Tianyu stand auf, ging zu Ye Shang und umarmte ihn.

„Wir verstehen das und freuen uns aufrichtig für Tianyu.“ Tian Yunlan faltete grüßend die Hände vor Ye Shang.

„Herr Nachtreich, ich, Tian Yuncang, bin aufrichtig und muss meine Meinung sagen. Nennt mich ruhig schamlos, aber ich muss trotzdem fragen: Ich habe nichts gegen das, was ihr über Tianyu und Ye Nianxiao sagt, aber welchen Nachnamen soll das Kind tragen? Er ist der einzige Erbe meines Qingpeng-Clans!“ Tian Yuncang stand auf und fragte Ye Shang.

"Großer Bruder, Herr Nacht, bitte nehmt es mir nicht übel!" Tian Yunlan blickte Tian Yunlan ängstlich an.

„Schon gut, Häuptling Qingpeng macht sich zu viele Gedanken. Ich bewundere seine Direktheit. Ich, Ye Shang, bin kein unvernünftiger Mensch. Ihr Kind ist ein Kind des Qingpeng-Clans, also wird es natürlich den Familiennamen Qingpeng tragen. Ich bin nur der Onkel des Kindes.“ Ye Shang lächelte und half Tian Yuncang, sich zu setzen.

„Vielen herzlichen Dank!“, rief Tian Yunchang und streckte Ye Shang die Hände entgegen. Er war Ye Shang aufrichtig dankbar, dass dieser an alles so gut gedacht und ihm keine Schwierigkeiten bereitet hatte.

»Du weißt immer noch, dass du schamlos bist? Du hast Tianyus Heirat für dich selbst arrangiert? Hast du mich überhaupt gefragt?« Ein alter Mann in weißen Gewändern führte einen Mann in die Halle, begleitet von Tang Zong und Lu Qi.

„Ältester, der Clanführer von Xuanluan kommt, und Tang Zong kann ihn nicht aufhalten“, sagte Tang Zong, während Lu Qi, der daneben stand, in höchster Alarmbereitschaft blieb.

„Es ist nichts, setzt euch beide hin und trinkt etwas Wasser.“ Der Großälteste nickte Tang Zong und Lu Qi zu, wusste aber, dass die Angelegenheit etwas kompliziert war.

„Xuan Zhenggang, warum mischst du dich ein? Wenn das alles vorbei ist, gilt, was du sagst!“, sagte Tian Yuncang.

„Ich mische mich ein? Der Stadtherr von Tianhuang, der König von Yawu und der Großälteste sind alle hier. Lasst uns unsere Rechnungen begleichen. Stimmt es, dass Euer Sohn meine einzige Tochter entführt hat?“ Nachdem er sich vor den drei Stadtherren von Tianhuang verbeugt hatte, deutete der Clanführer der Xuanluan auf Tian Yuncang und fragte.

„Viele Jahre sind vergangen, und ich werde mich nicht mit verdrehter Logik auseinandersetzen. Seien wir ehrlich. Ihr habt eine Tochter verloren, und ich habe meinen einzigen Sohn, den einzigen jungen Patriarchen des Qingpeng-Clans, verloren. Nun, da mein Enkel endlich zurückgekehrt ist, Xuan Zhenggang, hört auf, Ärger zu machen. Sobald die Angelegenheit geklärt ist, werde ich den Xuanluan-Clan persönlich besuchen, um mich zu entschuldigen“, sagte Tian Yuncang.

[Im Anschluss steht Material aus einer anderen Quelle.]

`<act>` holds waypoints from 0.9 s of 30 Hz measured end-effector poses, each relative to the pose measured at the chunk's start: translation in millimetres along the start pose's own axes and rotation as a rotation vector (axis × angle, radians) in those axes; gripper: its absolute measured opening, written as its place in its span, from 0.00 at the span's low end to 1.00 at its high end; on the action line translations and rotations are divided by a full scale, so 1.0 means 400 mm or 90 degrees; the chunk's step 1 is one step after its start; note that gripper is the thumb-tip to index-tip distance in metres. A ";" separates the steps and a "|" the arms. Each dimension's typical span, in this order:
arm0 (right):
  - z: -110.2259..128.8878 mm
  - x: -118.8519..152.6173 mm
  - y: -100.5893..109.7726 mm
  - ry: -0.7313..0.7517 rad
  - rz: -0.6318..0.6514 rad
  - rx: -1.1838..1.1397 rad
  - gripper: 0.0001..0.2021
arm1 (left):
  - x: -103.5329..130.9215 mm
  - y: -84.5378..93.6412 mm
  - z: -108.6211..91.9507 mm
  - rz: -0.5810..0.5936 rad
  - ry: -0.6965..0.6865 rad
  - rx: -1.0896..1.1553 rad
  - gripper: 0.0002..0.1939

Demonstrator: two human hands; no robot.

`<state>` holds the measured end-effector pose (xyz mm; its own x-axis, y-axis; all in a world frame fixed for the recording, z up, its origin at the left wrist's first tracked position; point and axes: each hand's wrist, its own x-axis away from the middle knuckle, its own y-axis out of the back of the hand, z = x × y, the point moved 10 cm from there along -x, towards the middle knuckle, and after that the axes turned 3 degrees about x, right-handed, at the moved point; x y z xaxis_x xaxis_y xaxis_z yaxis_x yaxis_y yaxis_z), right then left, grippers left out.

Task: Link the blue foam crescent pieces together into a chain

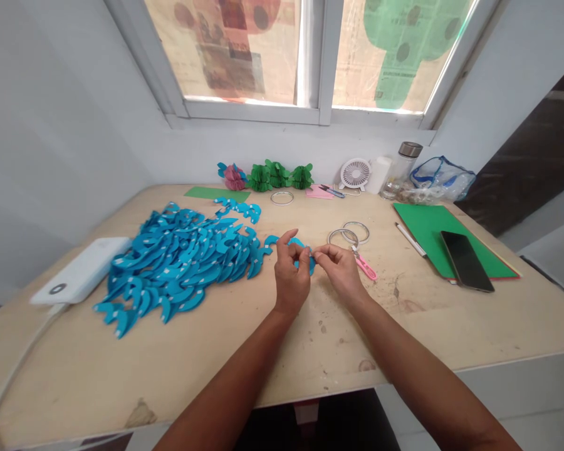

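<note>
Both hands are pinching one blue paper piece [309, 259] between them — the left hand [290, 275] and right hand [339, 268] closing fingertips on it just above the counter [263, 363]. It is hovering just right of the blue pile [183, 263] — pink scissors [365, 267] are lying beyond the right hand.

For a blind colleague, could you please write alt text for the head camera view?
Two bare hands, left hand and right hand, pinch a small blue paper piece together above a wooden table. A large pile of blue paper shapes lies to the left, with pink scissors, tape rings and a phone on a green sheet to the right.
</note>
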<state>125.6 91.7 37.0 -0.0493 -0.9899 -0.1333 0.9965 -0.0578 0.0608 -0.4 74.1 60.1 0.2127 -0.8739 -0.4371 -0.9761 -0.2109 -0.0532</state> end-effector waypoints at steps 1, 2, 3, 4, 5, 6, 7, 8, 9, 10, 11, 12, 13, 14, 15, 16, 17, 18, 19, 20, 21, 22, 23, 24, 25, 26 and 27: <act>-0.001 0.000 0.000 0.005 -0.001 0.007 0.07 | -0.002 0.003 -0.001 -0.003 0.000 -0.003 0.19; -0.003 -0.001 -0.001 0.011 -0.002 0.017 0.07 | -0.003 0.005 -0.003 -0.007 0.001 -0.005 0.19; -0.005 -0.002 0.000 0.017 -0.005 0.028 0.07 | -0.005 0.008 -0.003 -0.012 0.003 -0.006 0.19; -0.007 -0.002 0.001 0.023 -0.008 0.039 0.07 | -0.006 0.010 -0.004 -0.016 0.006 -0.006 0.19; -0.009 -0.002 0.001 0.028 -0.011 0.050 0.07 | -0.007 0.012 -0.004 -0.022 0.010 -0.005 0.19; -0.008 -0.002 0.002 0.034 -0.013 0.060 0.07 | -0.007 0.014 -0.003 -0.028 0.014 -0.003 0.19; -0.006 -0.001 0.002 0.040 -0.014 0.070 0.07 | -0.007 0.016 -0.002 -0.031 0.017 -0.001 0.19; -0.002 0.000 0.002 0.049 -0.016 0.081 0.07 | -0.007 0.016 -0.001 -0.032 0.020 0.000 0.18; 0.004 0.002 0.001 0.060 -0.017 0.093 0.07 | -0.008 0.015 0.000 -0.031 0.021 0.001 0.18; 0.011 0.004 0.001 0.072 -0.018 0.106 0.08 | -0.008 0.015 0.001 -0.028 0.022 0.001 0.18; 0.018 0.006 0.001 0.083 -0.021 0.119 0.08 | -0.008 0.014 0.002 -0.025 0.022 0.001 0.19; 0.024 0.008 0.001 0.092 -0.023 0.134 0.08 | -0.008 0.014 0.004 -0.024 0.022 0.001 0.19; 0.029 0.010 0.001 0.099 -0.025 0.150 0.08 | -0.009 0.015 0.006 -0.024 0.023 0.000 0.19; 0.033 0.012 0.001 0.103 -0.027 0.166 0.08 | -0.009 0.015 0.009 -0.025 0.023 0.000 0.19; 0.036 0.013 0.001 0.107 -0.028 0.182 0.08 | -0.009 0.016 0.011 -0.025 0.022 0.000 0.19; 0.037 0.014 0.001 0.109 -0.029 0.195 0.08 | -0.009 0.015 0.012 -0.024 0.019 0.000 0.19; 0.037 0.015 0.000 0.109 -0.030 0.206 0.08 | -0.010 0.014 0.014 -0.021 0.017 0.002 0.19; 0.035 0.015 0.000 0.108 -0.030 0.213 0.08 | -0.010 0.013 0.015 -0.019 0.015 0.004 0.18; 0.032 0.015 0.001 0.106 -0.029 0.219 0.08 | -0.011 0.012 0.016 -0.017 0.014 0.007 0.18; 0.028 0.014 0.001 0.102 -0.028 0.225 0.08 | -0.012 0.012 0.018 -0.016 0.016 0.013 0.17; 0.022 0.012 0.003 0.098 -0.030 0.230 0.08 | -0.013 0.012 0.019 -0.016 0.020 0.021 0.17; 0.016 0.010 0.006 0.092 -0.031 0.234 0.08 | -0.014 0.012 0.021 -0.018 0.026 0.033 0.17; 0.009 0.006 0.010 0.085 -0.034 0.234 0.07 | -0.016 0.013 0.023 -0.020 0.036 0.050 0.17; 0.003 0.001 0.015 0.077 -0.037 0.227 0.07 | -0.018 0.014 0.026 -0.023 0.051 0.070 0.18; -0.003 -0.004 0.020 0.069 -0.038 0.210 0.07 | -0.019 0.013 0.031 -0.023 0.071 0.095 0.18; -0.007 -0.009 0.026 0.063 -0.042 0.180 0.07 | -0.020 0.011 0.037 -0.020 0.098 0.120 0.19; -0.008 -0.014 0.032 0.058 -0.045 0.145 0.07 | -0.020 0.006 0.045 -0.013 0.128 0.145 0.20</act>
<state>138.8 96.8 35.3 -0.1020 -0.9670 -0.2335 0.9493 -0.1648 0.2677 -5.1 88.5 47.5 0.2149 -0.9446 -0.2482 -0.9518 -0.1456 -0.2700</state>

„Aber was meinen Sie damit, dass Sie mich daran hindern, meinen Enkel zu sehen?“, fragte der Clanführer der Xuanluan.

„Wenn du immer wieder versuchst, Menschen zu stehlen, wer würde es wagen, dich auch nur einen einzigen Menschen sehen zu lassen?“, erklärte Tian Yuncang.

„Meine Tochter ist verschwunden, darf ich meinen Enkel nicht sehen? Lasst uns in allem vernünftig sein.“ Der Clanführer des Xuanluan-Clans wurde von Tian Yunlan heruntergezogen und musste sich setzen.

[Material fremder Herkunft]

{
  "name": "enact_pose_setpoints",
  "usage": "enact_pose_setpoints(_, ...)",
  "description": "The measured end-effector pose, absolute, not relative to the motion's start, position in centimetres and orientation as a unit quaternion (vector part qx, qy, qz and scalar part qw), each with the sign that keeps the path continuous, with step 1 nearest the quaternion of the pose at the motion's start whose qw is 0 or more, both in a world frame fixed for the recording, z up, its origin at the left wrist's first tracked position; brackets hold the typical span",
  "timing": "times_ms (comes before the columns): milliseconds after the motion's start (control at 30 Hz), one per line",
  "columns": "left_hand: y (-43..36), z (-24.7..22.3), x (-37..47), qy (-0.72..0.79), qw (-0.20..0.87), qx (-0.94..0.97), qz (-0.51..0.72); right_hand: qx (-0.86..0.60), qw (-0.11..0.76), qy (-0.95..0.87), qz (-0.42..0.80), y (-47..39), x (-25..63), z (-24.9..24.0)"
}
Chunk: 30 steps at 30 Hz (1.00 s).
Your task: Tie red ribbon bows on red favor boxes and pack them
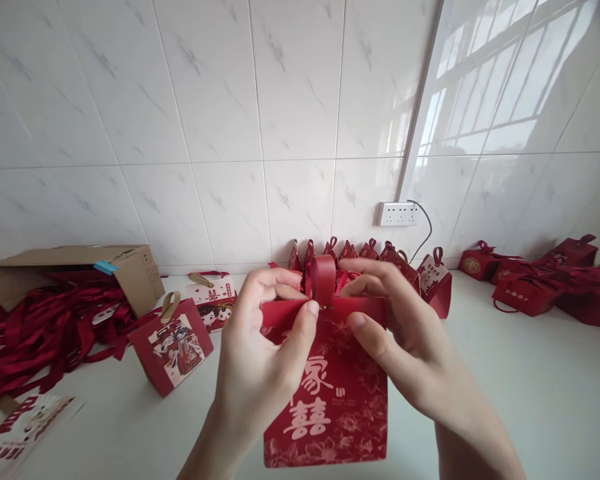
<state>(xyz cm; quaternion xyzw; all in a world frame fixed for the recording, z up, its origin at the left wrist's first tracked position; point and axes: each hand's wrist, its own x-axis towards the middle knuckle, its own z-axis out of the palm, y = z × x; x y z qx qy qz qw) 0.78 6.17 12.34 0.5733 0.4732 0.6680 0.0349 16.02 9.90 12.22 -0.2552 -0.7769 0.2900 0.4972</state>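
A red gift box [350, 413] with pale pink characters and a flower pattern hangs upright in front of me, held at its top edge. My left hand [275, 347] pinches the top left, its thumb tip beside the base of the red loop handle [324, 280]. The top right part is gripped by my right hand [405, 333], thumb on the front face and fingers behind. A small gold fastener shows where the loop meets the box. The fingertips behind the box are partly hidden.
Left are an open cardboard box [135, 280] spilling red ribbons [55, 340], a finished-looking red box [173, 343] and printed card [23, 427]. Several small red boxes [350, 250] line the wall; more red boxes [525, 290] lie right. A power strip [399, 214] is on the wall.
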Motion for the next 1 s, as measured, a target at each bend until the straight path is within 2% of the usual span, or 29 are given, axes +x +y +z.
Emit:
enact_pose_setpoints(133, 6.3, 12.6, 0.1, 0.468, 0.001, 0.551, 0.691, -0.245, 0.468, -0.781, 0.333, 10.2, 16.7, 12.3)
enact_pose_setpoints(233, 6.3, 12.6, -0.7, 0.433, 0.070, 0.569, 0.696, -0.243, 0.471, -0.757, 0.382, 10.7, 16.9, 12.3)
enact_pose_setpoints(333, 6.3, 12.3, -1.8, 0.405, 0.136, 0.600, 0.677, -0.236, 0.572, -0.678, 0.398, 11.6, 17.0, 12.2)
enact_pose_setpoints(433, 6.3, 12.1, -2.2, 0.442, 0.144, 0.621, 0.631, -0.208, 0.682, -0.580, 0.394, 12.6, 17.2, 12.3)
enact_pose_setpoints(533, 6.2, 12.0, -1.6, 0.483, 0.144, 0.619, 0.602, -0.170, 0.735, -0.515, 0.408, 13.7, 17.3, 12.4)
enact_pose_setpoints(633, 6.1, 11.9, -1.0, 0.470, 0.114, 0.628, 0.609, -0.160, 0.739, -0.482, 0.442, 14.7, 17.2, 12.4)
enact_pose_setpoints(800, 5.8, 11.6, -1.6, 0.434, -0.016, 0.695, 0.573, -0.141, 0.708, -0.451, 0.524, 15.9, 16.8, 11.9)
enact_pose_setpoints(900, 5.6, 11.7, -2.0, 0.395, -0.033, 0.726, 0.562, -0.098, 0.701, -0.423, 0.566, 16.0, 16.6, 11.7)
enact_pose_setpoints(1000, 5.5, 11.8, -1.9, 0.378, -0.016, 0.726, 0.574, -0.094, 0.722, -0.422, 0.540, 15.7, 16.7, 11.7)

„Wie wäre es damit? Hört auf zu streiten, ihr beiden Familien. Lasst uns das einfach als offizielle Hochzeitszeremonie betrachten. Eure Kinder sind weggelaufen und noch nicht zu Hause. Jetzt, wo die Kinder heiraten, können sie Schwiegersöhne oder Schwiegerenkelinnen sein, was auch immer sie sind, was haltet ihr davon?“, sagte Ältester Dazong.

„Das ist in Ordnung. Der Qingpeng-Clan kann in Zukunft nicht alle Kinder behalten“, sagte der Clanführer des Xuanluan-Clans.

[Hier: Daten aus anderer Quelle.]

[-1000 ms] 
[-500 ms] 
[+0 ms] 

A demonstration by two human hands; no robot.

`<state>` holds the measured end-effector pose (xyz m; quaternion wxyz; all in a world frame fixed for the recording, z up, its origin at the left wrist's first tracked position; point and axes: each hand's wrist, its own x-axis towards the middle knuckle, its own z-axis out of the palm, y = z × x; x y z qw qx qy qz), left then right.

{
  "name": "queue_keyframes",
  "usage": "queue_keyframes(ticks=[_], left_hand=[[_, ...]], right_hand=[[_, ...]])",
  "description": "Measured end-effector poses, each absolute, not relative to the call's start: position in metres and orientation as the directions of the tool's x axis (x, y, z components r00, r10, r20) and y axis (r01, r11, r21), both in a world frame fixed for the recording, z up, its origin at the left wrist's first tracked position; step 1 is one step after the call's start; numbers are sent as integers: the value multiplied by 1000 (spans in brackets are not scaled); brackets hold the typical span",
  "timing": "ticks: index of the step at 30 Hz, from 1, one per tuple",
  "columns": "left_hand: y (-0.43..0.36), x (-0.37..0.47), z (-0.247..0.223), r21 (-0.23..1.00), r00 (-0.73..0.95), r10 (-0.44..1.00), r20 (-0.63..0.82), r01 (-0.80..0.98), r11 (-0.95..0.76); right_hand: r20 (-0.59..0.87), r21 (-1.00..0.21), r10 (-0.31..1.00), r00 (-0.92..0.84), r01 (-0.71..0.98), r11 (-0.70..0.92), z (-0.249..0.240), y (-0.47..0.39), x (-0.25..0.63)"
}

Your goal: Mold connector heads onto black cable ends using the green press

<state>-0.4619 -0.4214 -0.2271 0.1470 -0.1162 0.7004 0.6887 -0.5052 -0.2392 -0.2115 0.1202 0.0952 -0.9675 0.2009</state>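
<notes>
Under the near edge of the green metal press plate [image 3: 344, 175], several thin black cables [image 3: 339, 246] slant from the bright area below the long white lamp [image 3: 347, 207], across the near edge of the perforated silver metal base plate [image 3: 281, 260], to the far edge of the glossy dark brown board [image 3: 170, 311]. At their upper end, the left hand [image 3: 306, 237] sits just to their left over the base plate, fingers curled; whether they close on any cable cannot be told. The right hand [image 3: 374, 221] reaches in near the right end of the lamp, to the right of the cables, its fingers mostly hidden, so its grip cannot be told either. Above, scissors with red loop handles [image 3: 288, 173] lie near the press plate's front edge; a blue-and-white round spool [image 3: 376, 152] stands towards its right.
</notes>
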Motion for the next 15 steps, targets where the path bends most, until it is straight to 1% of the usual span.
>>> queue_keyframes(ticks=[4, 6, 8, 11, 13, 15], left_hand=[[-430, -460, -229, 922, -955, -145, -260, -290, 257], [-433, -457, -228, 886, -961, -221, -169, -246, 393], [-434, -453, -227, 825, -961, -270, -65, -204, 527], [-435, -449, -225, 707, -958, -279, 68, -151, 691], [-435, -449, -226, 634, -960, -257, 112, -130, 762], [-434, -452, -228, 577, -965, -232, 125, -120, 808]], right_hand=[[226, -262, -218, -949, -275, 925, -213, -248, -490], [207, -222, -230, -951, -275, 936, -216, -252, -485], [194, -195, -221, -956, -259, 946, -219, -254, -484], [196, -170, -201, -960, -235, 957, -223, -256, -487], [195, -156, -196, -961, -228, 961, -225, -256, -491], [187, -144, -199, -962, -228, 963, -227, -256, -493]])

Kapitel 1951 Ich bin ein Mensch

„Geht das nicht zu weit? Eure Familie hat Töchter, die heiraten werden. Ihr habt es sogar auf das Kind des jungen Patriarchen des Qingpeng-Clans abgesehen. Ist das denn akzeptabel?“, fragte Tian Yuncang sichtlich unruhig.

„Was ist denn los? Wenn du nicht zustimmst, wird sich niemand wohlfühlen!“, sagte Chef Xuanluan mit einem finsteren Blick auf Tianyun Cang.

„Clanchef Xuanluan, das ist sinnlos. Heute ist ihr Verlobungstag“, sagte der Großälteste.